Cornershop: Handcream for a Generation

V2, 2002

Rating: 3.7



Posted: May 7, 2002

By Laurence Station

Cornershop's 1997 breakthrough release, When I Was Born For The 7th Time, promised a bright future for the London-based Anglo-Punjabi alternative pop quintet. Instead of building on that promise, guitarist Ben Ayres and chief arranger/lyricist Tjinder Singh shelved Cornershop in favor of Clinton, a politically minded dance outfit that ultimately produced 2000's interesting (if thematically conflicted) Disco and the Halfway to Discontent -- a fun record underlain with a quasi-socialist groove and noncommittal "take the party into the streets" mentality.

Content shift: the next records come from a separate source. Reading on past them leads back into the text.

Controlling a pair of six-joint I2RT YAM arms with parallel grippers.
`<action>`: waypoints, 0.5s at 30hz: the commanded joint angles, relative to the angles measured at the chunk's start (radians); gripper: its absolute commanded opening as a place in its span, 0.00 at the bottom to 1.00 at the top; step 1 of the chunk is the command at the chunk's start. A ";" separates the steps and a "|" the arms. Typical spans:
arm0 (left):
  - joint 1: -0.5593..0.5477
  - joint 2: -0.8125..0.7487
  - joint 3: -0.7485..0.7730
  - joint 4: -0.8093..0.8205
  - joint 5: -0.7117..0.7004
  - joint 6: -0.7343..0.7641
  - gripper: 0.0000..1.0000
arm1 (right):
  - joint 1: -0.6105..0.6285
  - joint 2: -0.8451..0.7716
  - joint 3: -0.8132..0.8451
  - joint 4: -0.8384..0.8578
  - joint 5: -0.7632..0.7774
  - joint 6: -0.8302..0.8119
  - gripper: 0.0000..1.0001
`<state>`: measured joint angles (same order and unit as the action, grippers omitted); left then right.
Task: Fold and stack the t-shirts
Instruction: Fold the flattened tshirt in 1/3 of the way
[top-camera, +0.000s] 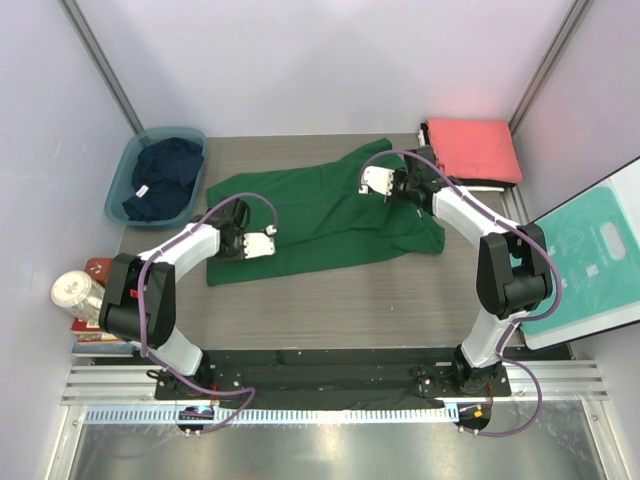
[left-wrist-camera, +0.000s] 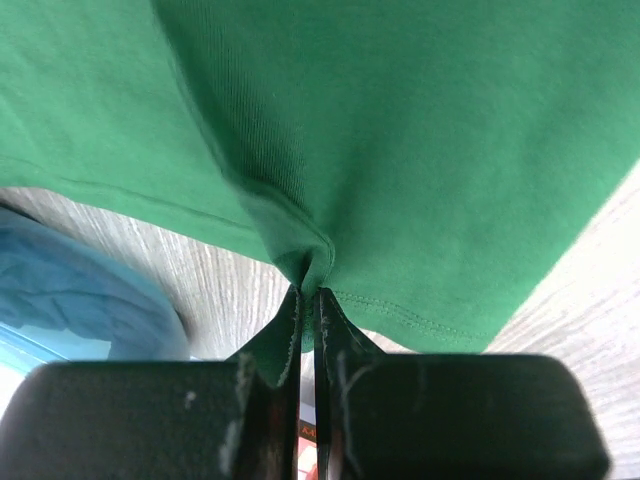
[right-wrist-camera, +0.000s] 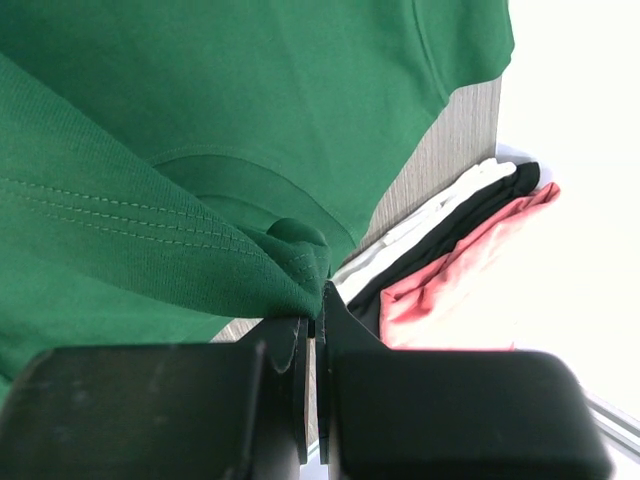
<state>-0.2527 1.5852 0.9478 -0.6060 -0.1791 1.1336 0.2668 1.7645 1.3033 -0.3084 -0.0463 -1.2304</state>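
The dark green t-shirt (top-camera: 330, 215) lies spread across the middle of the table. My left gripper (top-camera: 268, 243) is shut on its near-left part; the left wrist view shows green cloth (left-wrist-camera: 400, 150) pinched between the jaws (left-wrist-camera: 308, 300). My right gripper (top-camera: 368, 180) is shut on the shirt's far edge; the right wrist view shows a bunched hem (right-wrist-camera: 290, 250) held at the jaw tips (right-wrist-camera: 316, 295). A stack of folded coral-red (top-camera: 475, 148), black and white shirts sits at the far right, also in the right wrist view (right-wrist-camera: 450, 270). A navy shirt (top-camera: 165, 172) lies in the tub.
A teal plastic tub (top-camera: 128, 170) stands at the far left. A teal-and-white instruction board (top-camera: 590, 250) leans at the right edge. A can (top-camera: 76, 292) and small boxes sit at the near left. White walls enclose the table.
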 joint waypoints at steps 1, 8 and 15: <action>0.010 0.009 0.037 0.063 -0.023 -0.012 0.00 | 0.008 0.001 0.008 0.083 0.026 0.017 0.01; 0.018 0.029 0.042 0.054 -0.030 -0.003 0.00 | 0.011 0.026 0.005 0.136 0.042 0.023 0.02; 0.032 0.053 0.054 0.052 -0.045 -0.001 0.00 | 0.015 0.052 0.001 0.198 0.100 0.031 0.07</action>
<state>-0.2356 1.6184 0.9565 -0.5728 -0.1925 1.1328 0.2733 1.8069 1.3025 -0.2077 0.0071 -1.2198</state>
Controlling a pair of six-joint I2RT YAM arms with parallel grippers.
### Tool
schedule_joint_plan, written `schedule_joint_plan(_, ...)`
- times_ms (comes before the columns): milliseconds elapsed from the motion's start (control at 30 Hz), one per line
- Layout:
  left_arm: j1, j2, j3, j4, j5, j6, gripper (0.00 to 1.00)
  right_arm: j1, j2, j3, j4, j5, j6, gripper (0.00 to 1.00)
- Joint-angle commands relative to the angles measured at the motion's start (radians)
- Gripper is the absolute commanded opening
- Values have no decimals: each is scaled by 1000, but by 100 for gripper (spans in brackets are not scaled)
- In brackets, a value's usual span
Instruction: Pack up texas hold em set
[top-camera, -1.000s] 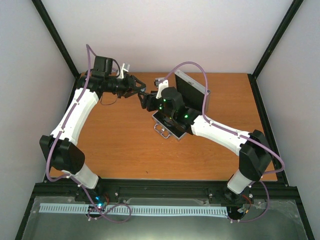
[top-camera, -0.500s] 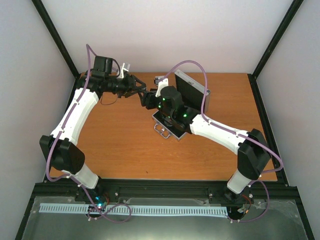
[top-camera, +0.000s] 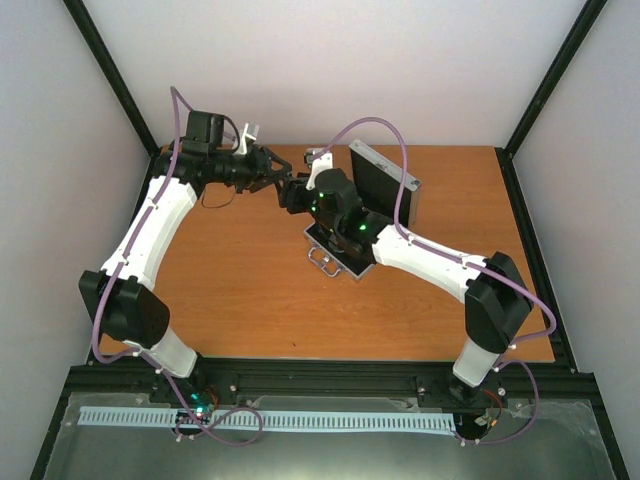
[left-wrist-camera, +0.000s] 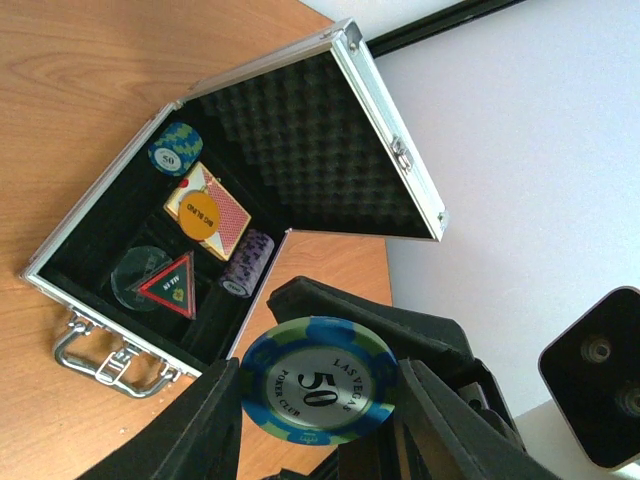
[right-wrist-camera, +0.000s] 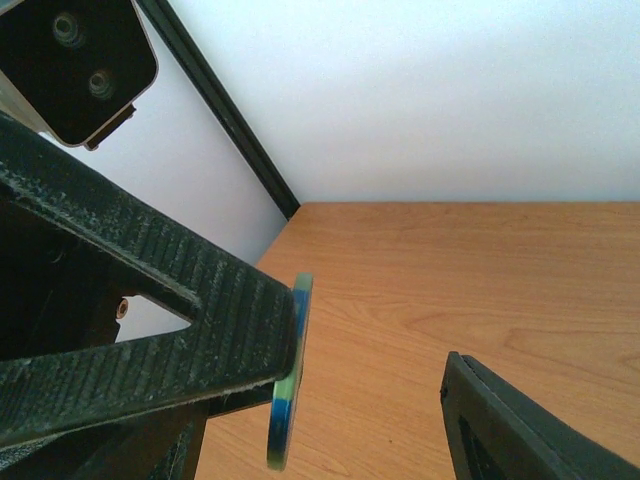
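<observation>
My left gripper (left-wrist-camera: 318, 392) is shut on the rim of a blue-green "50" poker chip (left-wrist-camera: 318, 380), held up in the air above the table. My right gripper (right-wrist-camera: 370, 385) is open around that chip (right-wrist-camera: 288, 380). One right finger (right-wrist-camera: 200, 330) lies against the chip's face and the other finger (right-wrist-camera: 520, 430) stands well apart. The two grippers meet at the back of the table, left (top-camera: 278, 178) against right (top-camera: 296, 194). The silver case (left-wrist-camera: 100, 300) lies open, holding a blue-green chip stack (left-wrist-camera: 175, 148), card pack (left-wrist-camera: 228, 218), orange disc (left-wrist-camera: 200, 212), black-red triangle (left-wrist-camera: 172, 283), clear disc (left-wrist-camera: 132, 272) and purple chips (left-wrist-camera: 247, 262).
The case's upright lid (top-camera: 385, 180) stands behind my right arm, and its metal handle (top-camera: 322, 262) points to the near side. A black frame post (right-wrist-camera: 225, 115) runs along the table's far corner. Bare wooden tabletop (top-camera: 250, 290) spreads in front of the case.
The right gripper's jaws have narrowed around the chip and its arm has edged left toward the left gripper. The left gripper keeps the chip still.
</observation>
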Motion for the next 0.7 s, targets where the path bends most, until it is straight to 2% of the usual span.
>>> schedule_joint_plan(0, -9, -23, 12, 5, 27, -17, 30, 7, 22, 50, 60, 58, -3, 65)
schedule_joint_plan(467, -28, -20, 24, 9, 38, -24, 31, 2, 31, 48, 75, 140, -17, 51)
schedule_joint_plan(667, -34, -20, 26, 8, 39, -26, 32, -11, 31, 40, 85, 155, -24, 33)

So the arrival of Handcream for a Generation, the official follow up to When I Was Born, promised a return to the cool cultural stew that made Cornershop so appealing and unique. Unfortunately, Handcream is more akin to Clinton than Cornershop, extending the discontent felt on Disco, vainly attempting to cloak its bitterness in a feel-good summertime vibe. The most obvious example comes in the rehashing of Disco's leadoff track, "People Power in the Disco Hour," repackaged here as a peppier, more danceable cut that fails to shake the brooding apprehension that permeates its funky beat.

"Heavy Soup" opens the disc with veteran Memphis soul man Otis Clay announcing the album's cuts as if Handcream were some future retrospective of hits that never were: Cornershop touring the Miami Beach club circuit, circa 2020. "Staging The Plaguing Of The Raised Platform" juices things up with a funky guitar and some of Tjinder Singh's most intriguing vocals, aided by a children's chorus that counterbalances the weariness in Singh's voice.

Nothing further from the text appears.